Apesar dos temores, o cenário pode ser revertido. Para isso, o essencial é aumentar a cobertura vacinal contra a pólio para 95% da população. Nesse índice, o vírus não consegue se espalhar o suficiente para causar surtos.

“Só existe uma maneira de prevenir pólio, que é através da vacinação. Mas com uma vacinação muito baixa, tem mais gente suscetível. Se temos quase 3 milhões de crianças nascidas vivas por ano, e se temos uma vacinação de 60%, temos 40% de quase 3 milhões que não foram vacinadas”, disse a infectologista Luiza Harlant ao site do Ministério da Saúde no início de agosto. Ela é é presidente da Câmara Técnica de Pólio do Ministério da Saúde e membro da Sociedade Brasileira de Imunizações.

Ela vê como necessário um treinamento intensivo de profissionais da saúde nas unidades públicas, a fim de promover a conscientização da população acerca da doença. Além disso, ela acredita que é preciso ampliar o horário de funcionamento dos postos e trabalhar para diminuir a propagação de discursos antivacina.

“Os postos têm que abrir, de preferência, de 7h às 19h, porque hoje você depende do trabalho como nunca e perder um dia de trabalho hoje é perder um prato de comida na mesa. Você não pode exigir que os trabalhadores deixem de ganhar dinheiro para sustentar uma família com o básico para ir ao posto de saúde.
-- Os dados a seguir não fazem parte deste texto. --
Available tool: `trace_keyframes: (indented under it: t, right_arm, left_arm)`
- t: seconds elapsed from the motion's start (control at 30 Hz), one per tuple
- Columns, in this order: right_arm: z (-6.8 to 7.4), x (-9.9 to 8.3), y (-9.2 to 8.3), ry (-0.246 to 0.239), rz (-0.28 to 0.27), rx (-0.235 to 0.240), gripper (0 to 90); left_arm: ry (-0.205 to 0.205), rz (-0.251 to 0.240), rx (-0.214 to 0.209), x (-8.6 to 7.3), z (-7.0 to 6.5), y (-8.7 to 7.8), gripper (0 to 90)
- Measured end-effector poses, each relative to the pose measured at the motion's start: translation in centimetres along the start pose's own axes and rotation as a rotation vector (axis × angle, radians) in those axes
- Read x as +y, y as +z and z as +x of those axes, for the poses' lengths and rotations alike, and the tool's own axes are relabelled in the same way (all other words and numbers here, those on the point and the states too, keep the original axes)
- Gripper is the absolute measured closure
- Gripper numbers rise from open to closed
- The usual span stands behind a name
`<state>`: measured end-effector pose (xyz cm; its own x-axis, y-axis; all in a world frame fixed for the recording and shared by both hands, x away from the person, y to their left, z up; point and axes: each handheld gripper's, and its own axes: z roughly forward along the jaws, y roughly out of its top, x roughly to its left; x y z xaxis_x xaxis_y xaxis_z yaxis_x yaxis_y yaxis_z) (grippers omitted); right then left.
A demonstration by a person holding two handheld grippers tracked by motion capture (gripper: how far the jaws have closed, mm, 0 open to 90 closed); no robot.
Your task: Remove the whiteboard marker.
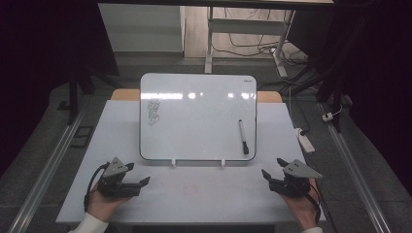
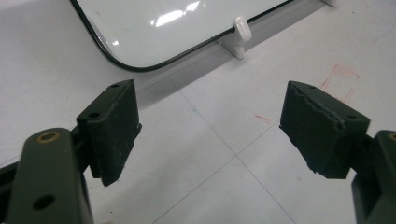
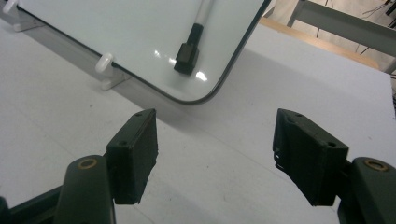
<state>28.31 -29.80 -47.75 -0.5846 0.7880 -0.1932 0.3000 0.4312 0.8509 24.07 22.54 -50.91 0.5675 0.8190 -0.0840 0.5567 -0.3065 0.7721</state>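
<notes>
Both grippers rest low on the table, the left gripper [image 1: 137, 178] and right gripper [image 1: 273, 168] each gaping and empty. Beyond, the marker [image 1: 243, 137] lies on the whiteboard [image 1: 194, 116]; the right should approach squarely across its barrel.

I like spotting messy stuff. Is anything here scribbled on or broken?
Yes. The whiteboard has a scribble near its left edge, faint red marks stain the table, and the left gripper has a ragged, chipped pad.
</notes>
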Motion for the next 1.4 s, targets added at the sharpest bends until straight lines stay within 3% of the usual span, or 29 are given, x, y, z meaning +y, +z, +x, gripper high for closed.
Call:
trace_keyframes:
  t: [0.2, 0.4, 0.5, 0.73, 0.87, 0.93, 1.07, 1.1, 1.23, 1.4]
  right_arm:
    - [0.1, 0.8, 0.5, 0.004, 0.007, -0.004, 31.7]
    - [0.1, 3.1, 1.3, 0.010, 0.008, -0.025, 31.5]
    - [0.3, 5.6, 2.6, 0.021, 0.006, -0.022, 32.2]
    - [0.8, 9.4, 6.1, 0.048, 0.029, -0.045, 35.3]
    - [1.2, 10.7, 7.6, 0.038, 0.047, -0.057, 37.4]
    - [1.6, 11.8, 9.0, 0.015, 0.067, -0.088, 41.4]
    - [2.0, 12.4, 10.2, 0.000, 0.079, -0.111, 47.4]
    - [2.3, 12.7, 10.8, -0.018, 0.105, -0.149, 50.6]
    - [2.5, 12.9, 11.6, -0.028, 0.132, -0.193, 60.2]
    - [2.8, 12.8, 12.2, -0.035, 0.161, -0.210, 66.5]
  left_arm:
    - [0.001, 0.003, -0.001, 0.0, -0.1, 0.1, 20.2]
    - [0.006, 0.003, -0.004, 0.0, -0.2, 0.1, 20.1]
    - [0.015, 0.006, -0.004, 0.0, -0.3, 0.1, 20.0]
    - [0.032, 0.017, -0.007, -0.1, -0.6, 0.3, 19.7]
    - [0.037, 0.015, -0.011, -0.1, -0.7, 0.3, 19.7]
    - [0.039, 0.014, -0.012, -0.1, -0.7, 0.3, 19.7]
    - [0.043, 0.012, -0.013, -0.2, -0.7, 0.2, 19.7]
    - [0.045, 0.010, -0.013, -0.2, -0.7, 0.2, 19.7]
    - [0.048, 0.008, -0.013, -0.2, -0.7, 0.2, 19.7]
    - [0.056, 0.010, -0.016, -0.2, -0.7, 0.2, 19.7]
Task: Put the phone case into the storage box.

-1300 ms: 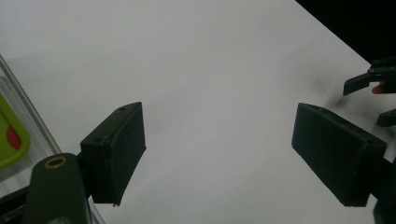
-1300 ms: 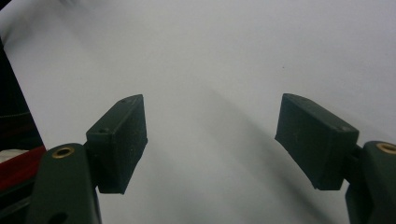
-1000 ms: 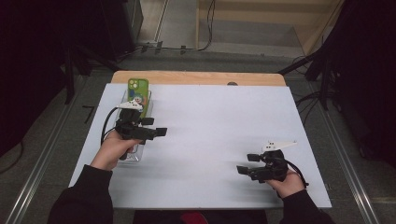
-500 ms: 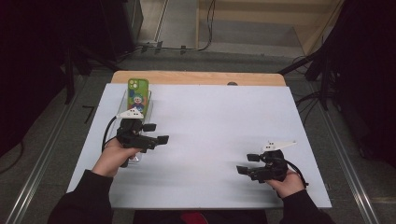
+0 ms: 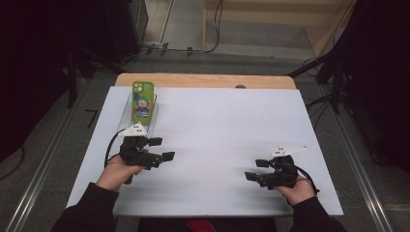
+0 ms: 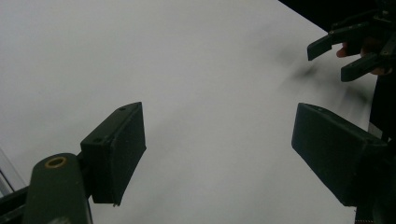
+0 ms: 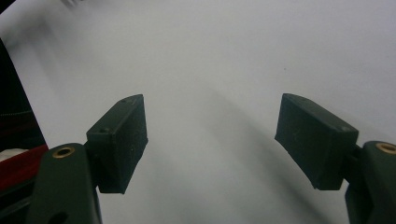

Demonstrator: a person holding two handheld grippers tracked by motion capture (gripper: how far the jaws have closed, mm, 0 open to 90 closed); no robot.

E ainda chegar lá e descobrir que a vacina acabou ou que a vacina não veio e ter que voltar no dia seguinte”

Luiza Harlant

presidente da Câmara Técnica de Pólio do Ministério da Saúde

Juarez Cunha, presidente da Sociedade Brasileira de Imunizações, afirma que a população precisa ter clareza ao saber que a pólio é uma doença terrível. “Temos uma geração que, graças às vacinas, não sabe como a pólio é terrível. Não podemos aceitar que crianças deixem de andar ou até mesmo sejam obrigadas a passar a vida com auxílio respiratório por causa de uma doença prevenível. Podemos ter que enfrentar uma tragédia em breve, mas ainda há tempo de evitá-la”, disse em nota divulgada na terça-feira (23).

Isabella Ballalai, vice-presidente da associação, vê o combate da desinformação vacinal como essencial. “A internet é cada vez mais usada pelos brasileiros como fonte de informações, não apenas sobre saúde, mas a respeito de todos os temas. Infelizmente, há grupos que se aproveitam disso para criar e disseminar fake news, que, na prática, matam a causam sequelas”, afirmou na mesma nota.

ESTAVA ERRADO: Uma versão anterior deste texto deixava entender que o auxílio da ventilação mecânica poderia levar a pessoa à morte. Na verdade, é o contrário, a pessoa com a doença pode morrer se não tiver auxílio da ventilação mecânica. O texto foi corrigido às 11h de 5 de setembro de 2022.